▶ _WHAT IS NEEDED_
Output only the stretch of the listing that starts at the line containing "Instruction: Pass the" and ends at the line containing "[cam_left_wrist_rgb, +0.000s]", reproduced exactly with both ends.

▶ _INPUT MATERIAL_
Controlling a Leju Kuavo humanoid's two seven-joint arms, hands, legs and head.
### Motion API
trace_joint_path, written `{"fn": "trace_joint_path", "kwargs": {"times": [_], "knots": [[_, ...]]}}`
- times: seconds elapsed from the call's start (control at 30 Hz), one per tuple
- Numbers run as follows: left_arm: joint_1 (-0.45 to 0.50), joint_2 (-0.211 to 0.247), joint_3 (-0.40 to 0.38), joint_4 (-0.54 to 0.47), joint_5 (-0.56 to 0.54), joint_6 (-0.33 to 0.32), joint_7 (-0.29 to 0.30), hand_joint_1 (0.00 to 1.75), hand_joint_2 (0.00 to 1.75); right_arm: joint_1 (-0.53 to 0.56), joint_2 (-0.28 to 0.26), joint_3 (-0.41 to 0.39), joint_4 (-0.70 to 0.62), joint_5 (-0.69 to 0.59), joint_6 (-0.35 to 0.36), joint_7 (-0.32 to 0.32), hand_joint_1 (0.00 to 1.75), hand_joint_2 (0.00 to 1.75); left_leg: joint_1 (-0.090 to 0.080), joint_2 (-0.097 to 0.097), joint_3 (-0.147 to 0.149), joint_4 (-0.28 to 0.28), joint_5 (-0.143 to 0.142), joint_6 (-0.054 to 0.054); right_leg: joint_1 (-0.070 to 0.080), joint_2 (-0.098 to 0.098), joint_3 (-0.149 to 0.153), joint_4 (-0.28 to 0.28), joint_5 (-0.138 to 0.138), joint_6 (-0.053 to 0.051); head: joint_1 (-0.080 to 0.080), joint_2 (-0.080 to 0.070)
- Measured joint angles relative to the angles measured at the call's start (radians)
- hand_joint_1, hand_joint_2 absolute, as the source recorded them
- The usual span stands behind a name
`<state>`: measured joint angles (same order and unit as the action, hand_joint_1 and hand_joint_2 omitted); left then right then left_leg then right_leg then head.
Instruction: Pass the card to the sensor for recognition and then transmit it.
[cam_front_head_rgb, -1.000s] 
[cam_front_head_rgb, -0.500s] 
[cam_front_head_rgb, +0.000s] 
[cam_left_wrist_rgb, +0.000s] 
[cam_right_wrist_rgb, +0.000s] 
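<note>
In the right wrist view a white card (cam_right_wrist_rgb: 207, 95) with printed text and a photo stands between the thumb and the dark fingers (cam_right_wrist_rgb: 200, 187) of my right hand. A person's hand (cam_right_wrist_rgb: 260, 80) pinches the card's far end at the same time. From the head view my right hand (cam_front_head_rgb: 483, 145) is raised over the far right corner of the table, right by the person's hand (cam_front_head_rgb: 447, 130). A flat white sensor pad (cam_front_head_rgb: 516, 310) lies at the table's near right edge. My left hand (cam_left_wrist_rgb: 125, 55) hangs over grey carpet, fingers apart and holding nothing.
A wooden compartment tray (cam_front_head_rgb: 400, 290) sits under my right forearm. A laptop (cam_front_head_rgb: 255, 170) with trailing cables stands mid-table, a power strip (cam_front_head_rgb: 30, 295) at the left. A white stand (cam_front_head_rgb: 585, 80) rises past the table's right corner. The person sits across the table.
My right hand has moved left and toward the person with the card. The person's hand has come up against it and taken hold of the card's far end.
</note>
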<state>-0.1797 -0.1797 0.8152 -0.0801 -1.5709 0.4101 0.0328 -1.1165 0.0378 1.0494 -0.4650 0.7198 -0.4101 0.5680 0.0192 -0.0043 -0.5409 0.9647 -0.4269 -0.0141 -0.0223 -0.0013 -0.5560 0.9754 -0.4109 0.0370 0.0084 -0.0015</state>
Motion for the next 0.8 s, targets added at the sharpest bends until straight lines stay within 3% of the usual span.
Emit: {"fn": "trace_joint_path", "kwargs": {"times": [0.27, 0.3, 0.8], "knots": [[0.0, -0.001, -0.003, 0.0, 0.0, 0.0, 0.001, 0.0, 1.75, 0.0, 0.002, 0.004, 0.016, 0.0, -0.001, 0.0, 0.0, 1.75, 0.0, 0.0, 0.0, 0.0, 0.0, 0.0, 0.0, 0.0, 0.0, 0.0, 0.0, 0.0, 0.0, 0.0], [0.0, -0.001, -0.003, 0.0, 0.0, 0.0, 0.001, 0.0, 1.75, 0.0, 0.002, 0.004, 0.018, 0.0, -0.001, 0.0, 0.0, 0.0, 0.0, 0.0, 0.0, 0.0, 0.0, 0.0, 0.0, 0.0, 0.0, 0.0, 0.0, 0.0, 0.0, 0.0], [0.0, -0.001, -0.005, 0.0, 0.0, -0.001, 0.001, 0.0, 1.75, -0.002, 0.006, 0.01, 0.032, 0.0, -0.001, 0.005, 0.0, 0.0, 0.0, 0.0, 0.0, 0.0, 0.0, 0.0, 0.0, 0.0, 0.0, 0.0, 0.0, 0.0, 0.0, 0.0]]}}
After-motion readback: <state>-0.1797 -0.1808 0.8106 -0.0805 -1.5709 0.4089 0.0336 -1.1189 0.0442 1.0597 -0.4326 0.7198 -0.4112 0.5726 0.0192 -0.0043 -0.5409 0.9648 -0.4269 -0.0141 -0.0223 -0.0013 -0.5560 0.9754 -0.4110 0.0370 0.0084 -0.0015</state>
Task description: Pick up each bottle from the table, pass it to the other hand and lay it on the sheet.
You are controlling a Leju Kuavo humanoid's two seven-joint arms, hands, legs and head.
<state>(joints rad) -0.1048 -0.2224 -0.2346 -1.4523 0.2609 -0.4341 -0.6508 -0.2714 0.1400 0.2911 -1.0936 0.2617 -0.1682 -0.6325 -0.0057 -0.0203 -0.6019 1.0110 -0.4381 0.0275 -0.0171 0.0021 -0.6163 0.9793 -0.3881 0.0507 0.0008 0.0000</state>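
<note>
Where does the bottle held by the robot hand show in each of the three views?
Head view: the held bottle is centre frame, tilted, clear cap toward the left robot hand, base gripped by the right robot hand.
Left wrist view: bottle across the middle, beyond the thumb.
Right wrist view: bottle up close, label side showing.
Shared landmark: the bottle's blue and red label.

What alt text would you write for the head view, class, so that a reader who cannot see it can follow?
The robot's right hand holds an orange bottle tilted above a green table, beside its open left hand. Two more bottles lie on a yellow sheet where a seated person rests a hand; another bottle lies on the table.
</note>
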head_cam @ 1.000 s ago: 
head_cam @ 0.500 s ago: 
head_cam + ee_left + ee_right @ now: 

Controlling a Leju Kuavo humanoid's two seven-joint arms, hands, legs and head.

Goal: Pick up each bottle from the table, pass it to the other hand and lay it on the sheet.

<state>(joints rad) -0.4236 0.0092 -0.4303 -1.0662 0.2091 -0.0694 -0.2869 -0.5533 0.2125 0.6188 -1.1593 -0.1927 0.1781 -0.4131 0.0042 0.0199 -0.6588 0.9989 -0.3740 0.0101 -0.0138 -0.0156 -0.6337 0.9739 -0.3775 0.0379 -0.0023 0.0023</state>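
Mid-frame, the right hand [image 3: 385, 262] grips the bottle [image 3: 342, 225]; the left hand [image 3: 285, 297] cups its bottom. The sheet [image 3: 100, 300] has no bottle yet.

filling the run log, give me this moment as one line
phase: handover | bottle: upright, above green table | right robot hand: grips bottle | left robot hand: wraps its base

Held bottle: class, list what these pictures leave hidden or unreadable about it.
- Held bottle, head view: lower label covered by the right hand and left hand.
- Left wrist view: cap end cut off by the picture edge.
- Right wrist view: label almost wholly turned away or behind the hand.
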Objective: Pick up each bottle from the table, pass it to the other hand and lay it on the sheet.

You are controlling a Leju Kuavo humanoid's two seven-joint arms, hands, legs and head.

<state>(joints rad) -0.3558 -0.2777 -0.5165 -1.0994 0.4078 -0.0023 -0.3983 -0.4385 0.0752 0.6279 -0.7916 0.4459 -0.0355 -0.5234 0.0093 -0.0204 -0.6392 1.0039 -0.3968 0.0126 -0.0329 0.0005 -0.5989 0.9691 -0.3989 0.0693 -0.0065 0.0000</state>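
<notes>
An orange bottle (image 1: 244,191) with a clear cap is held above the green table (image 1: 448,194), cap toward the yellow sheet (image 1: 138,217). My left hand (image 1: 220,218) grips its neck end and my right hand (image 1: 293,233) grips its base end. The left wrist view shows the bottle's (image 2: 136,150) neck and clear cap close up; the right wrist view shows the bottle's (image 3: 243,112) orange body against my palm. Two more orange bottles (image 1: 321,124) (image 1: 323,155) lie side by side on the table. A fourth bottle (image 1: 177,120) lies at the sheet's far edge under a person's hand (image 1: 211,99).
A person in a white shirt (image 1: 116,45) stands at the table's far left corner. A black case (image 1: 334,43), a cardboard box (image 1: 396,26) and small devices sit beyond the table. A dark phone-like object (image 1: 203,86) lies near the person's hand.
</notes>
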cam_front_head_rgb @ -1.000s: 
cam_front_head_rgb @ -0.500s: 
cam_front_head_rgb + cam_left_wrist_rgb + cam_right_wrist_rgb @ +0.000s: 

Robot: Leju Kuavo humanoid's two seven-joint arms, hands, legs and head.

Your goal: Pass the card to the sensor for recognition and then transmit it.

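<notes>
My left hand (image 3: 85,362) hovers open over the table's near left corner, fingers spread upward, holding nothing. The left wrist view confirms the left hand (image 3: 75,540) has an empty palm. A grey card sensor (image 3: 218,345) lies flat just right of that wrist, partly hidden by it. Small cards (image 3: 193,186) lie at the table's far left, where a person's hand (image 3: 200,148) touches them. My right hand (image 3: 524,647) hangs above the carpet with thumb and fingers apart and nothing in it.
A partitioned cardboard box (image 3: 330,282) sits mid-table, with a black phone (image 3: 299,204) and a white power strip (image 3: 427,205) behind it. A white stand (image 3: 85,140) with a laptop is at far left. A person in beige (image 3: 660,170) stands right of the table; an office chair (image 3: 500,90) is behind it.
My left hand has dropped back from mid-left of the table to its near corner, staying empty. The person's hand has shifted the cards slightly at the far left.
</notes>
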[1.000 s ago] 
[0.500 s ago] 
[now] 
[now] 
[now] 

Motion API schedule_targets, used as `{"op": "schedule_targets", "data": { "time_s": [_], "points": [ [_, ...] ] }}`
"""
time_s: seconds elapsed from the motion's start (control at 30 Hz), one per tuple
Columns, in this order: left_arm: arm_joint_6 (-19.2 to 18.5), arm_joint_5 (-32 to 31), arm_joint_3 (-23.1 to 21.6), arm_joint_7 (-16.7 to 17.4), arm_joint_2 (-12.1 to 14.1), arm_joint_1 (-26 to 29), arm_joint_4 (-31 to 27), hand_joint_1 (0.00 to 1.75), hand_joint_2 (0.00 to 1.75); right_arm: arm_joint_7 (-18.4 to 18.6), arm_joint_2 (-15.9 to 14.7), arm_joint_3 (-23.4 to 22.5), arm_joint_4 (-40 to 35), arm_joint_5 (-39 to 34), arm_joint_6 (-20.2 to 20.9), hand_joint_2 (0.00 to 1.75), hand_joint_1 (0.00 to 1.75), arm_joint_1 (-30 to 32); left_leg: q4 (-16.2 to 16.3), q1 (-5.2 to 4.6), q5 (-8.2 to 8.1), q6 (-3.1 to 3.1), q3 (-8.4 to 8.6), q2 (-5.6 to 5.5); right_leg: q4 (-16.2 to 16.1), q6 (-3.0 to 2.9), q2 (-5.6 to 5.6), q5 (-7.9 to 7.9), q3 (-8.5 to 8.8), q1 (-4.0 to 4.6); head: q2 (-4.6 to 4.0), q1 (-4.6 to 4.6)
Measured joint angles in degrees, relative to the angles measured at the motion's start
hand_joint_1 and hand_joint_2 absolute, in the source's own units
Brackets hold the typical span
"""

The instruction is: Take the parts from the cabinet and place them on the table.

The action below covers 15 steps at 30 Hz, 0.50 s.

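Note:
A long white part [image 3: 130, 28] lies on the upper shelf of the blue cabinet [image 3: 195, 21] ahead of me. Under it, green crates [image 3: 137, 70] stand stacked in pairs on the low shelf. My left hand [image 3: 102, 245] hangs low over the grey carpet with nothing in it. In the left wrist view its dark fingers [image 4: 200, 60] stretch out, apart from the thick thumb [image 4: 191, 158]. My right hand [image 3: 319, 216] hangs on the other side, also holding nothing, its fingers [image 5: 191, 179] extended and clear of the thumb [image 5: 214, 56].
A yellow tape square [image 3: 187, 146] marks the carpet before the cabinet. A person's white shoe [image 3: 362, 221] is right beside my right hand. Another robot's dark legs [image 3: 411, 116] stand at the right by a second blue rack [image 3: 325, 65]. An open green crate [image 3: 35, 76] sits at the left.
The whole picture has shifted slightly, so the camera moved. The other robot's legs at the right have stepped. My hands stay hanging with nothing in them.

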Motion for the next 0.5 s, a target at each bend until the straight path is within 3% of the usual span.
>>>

▶ _FINAL ANSWER_
Instruction: Pass the card to the sensor for recognition and then transmit it.
[cam_front_head_rgb, -1.000s] 
[cam_front_head_rgb, -0.500s] 
[cam_front_head_rgb, +0.000s] 
[cam_left_wrist_rgb, +0.000s] 

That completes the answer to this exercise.